Breakingviews - Uber’s dull thud may startle unicorn herd

A banner announcing the IPO of Uber Technologies Inc. hangs outside the New York Stock Exchange (NYSE) in New York, U.S., May 10, 2019. REUTERS/Andrew Kelly

NEW YORK (Reuters Breakingviews) - Uber Technologies’ lackluster stock-market debut is a warning for other tech unicorns. The ride-sharing service’s shares opened below the initial public offering price – valuing the company at around $70 billion, based on outstanding shares, soon after they started trading on Friday. The lack of positive excitement for the biggest listing of a U.S. technology company since Facebook in 2012 suggests investors are becoming more choosy.

Even the IPO price set on Thursday was a disappointment compared to some expectations. At $45 per share, it valued Uber at around $75 billion, or more than $82 billion counting dilution from outstanding options and such. Like many other recent tech IPOs – but unlike Facebook, which was profitable – Uber relies on investors’ belief that it will one day grow enough to escape its current ocean of red ink. The firm lost approximately $1 billion in the first quarter.

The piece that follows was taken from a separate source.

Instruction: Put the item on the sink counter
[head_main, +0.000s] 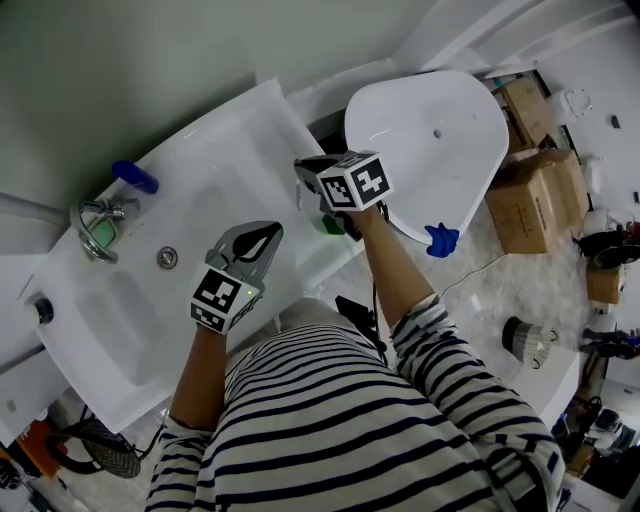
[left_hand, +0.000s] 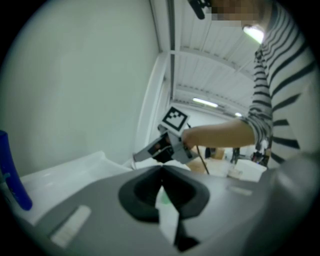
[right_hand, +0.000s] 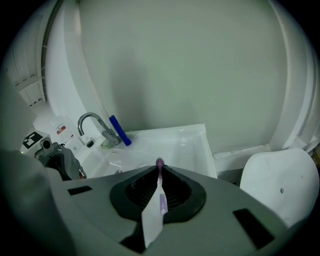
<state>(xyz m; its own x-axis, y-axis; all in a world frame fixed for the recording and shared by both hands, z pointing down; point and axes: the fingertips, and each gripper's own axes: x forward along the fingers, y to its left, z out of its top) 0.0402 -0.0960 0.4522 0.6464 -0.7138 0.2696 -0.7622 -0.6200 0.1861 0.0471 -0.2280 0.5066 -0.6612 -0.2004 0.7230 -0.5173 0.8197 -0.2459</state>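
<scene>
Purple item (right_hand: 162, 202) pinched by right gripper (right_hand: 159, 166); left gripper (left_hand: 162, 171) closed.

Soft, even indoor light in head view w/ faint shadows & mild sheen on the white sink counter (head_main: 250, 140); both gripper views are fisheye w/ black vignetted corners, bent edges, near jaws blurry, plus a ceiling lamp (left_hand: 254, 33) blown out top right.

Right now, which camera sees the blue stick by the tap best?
The right gripper view: the blue stick shows whole, beside the tap. The head view sees it from above. The left gripper view catches only part at its edge.
</scene>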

The listing gives Uber another roughly $8 billion to fund investment in its expansion, adding to the nearly $25 billion raised in 23 private funding rounds, according to Crunchbase. The company’s losses may have played on some investors’ minds, along with the poor performance of smaller rival Lyft whose shares are down around a quarter since its IPO at the end of March.

To be fair stock markets had a rocky week thanks to an escalating trade war between China and America. And Uber’s shares traded back towards the IPO price later in the day on Friday. But when investors feel the need for increased safety, it’s surely harder to find buyers for the stock of a cash-burning company with a history of run-ins with regulators and employees.

Facebook’s stock didn’t do well in the weeks after its own listing. But given the absence of a clear path to profit, Uber’s debut will raise suspicions that the public is being used as a convenient exit for earlier investors in private funding rounds. Profitable firms may not have to worry too much about finding a market for their stock. Firms that need constant capital infusions to grow, such as office-sharing IPO candidate WeWork, could receive a chillier reception.